My guy, Douglas Tottle’s central thesis wasn’t that the genocide didn’t happen, it was that it was unintentional. He uses the exact same arguments holocaust deniers use of muddying facts and saying “well no one explicitly signed a document saying kill all these people so did it really happen?” You can do better. Unrelated but evidence he cites couldn’t have possibly have been obtained by him without working with the Soviets, which speaks to who was in control of the narrative in the book, because the Soviets sure as shit weren’t gonna work with anyone who was going to blame them.

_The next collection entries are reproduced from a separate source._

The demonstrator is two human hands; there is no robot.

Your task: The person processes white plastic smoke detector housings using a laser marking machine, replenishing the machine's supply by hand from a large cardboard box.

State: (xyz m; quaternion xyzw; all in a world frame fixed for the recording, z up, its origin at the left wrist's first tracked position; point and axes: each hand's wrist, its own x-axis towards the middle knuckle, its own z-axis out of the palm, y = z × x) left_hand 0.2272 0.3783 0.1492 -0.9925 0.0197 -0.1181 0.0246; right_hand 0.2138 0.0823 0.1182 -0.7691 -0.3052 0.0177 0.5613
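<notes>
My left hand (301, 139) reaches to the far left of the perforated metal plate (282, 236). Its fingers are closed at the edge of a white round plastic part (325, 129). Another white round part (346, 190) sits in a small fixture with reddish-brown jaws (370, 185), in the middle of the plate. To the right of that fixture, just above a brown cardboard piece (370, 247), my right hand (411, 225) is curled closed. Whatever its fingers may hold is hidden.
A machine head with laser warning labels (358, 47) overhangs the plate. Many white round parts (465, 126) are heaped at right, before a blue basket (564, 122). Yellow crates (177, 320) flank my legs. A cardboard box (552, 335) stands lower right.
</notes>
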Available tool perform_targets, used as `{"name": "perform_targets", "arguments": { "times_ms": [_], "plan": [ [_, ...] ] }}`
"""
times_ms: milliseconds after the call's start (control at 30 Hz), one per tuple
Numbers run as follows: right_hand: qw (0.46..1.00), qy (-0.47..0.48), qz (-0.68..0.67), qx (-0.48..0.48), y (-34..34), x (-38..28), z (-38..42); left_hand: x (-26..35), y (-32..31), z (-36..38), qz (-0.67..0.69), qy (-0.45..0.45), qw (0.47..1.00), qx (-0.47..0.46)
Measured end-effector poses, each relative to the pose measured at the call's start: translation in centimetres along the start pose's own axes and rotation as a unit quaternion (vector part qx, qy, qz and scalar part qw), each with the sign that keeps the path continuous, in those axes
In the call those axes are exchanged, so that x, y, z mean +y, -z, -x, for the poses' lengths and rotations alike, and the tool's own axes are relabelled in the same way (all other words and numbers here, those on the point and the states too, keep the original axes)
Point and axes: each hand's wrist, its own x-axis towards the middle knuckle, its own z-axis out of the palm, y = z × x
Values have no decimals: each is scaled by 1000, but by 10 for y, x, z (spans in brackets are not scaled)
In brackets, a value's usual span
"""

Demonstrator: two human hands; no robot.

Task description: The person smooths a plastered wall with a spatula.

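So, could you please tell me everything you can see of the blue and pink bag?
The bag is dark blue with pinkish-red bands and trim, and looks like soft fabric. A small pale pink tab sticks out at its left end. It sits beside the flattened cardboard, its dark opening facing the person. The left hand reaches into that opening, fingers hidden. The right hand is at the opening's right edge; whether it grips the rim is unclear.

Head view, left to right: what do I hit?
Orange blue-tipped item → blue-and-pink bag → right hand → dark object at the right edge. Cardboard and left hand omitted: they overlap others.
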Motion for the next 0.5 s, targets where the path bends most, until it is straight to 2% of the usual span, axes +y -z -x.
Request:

Also cool of you to insist that the EU somehow made Russia do this. And that the existence of some people who might be Nazis totally justifies killing indiscriminately inside another country. Do you think Russia’s treatment of LGBT people would justify someone invading them and killing indiscriminately to “solve” that situation?
Not to mention that the literal Nazis used the exact same justification of “ethnic Germans are being mistreated in the Sudetenland, so we must invade and intervene” as the Russians are doing right now.
I bet you think Xinjiang is just suffering from “abnormally low birth rates” too.
You can argue this all you want, but when does something become intentional when you know about it and do not act to stop it? The Soviets at best knew people were dying and did nothing. Is that affirmation of the outcome, and therefore intentionality?
I knew you wouldn’t be able to resist biting the Xinjiang bait, but nice try citing a historical policy that is no longer in effect that has nothing to do with the very present low birth-rate situation.